What to produce | Your answer should repeat exactly the lines from the one holding "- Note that" through the end of the data, and it should contain no pictures.

Data segment |
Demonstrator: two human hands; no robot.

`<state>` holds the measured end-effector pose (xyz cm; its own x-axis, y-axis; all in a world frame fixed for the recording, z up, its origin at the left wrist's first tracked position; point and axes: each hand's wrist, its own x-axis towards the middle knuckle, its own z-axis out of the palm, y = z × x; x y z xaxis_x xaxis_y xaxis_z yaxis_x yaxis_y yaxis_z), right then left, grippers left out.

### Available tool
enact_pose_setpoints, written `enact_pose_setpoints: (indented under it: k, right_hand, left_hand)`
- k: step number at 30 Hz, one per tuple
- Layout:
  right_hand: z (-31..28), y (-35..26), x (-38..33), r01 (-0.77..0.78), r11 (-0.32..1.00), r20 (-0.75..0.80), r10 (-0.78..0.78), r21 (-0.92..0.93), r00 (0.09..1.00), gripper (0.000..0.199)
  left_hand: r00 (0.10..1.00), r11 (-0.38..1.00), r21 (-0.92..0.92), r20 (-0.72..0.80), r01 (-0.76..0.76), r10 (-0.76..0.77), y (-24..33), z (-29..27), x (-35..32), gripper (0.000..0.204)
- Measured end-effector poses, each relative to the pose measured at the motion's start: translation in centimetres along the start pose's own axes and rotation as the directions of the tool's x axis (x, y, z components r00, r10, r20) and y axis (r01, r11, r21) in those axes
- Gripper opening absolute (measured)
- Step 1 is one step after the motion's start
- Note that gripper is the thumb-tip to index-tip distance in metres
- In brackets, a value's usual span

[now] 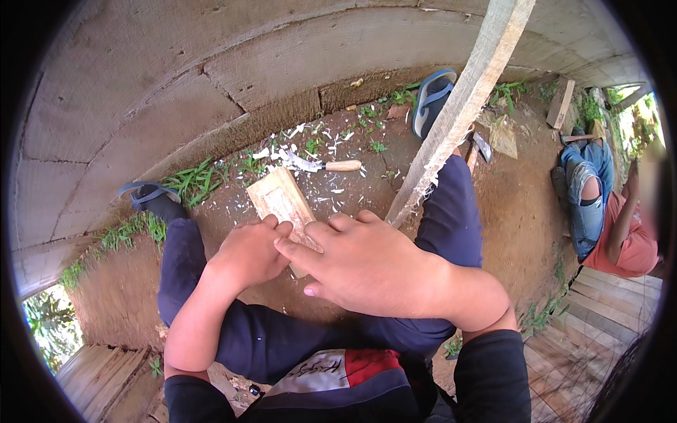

Result of the exercise |
- Note that gripper is the thumb-tip to index-tip distance in metres
- In brackets, a value's usual span

[now] 

Work on the exercise is now finished.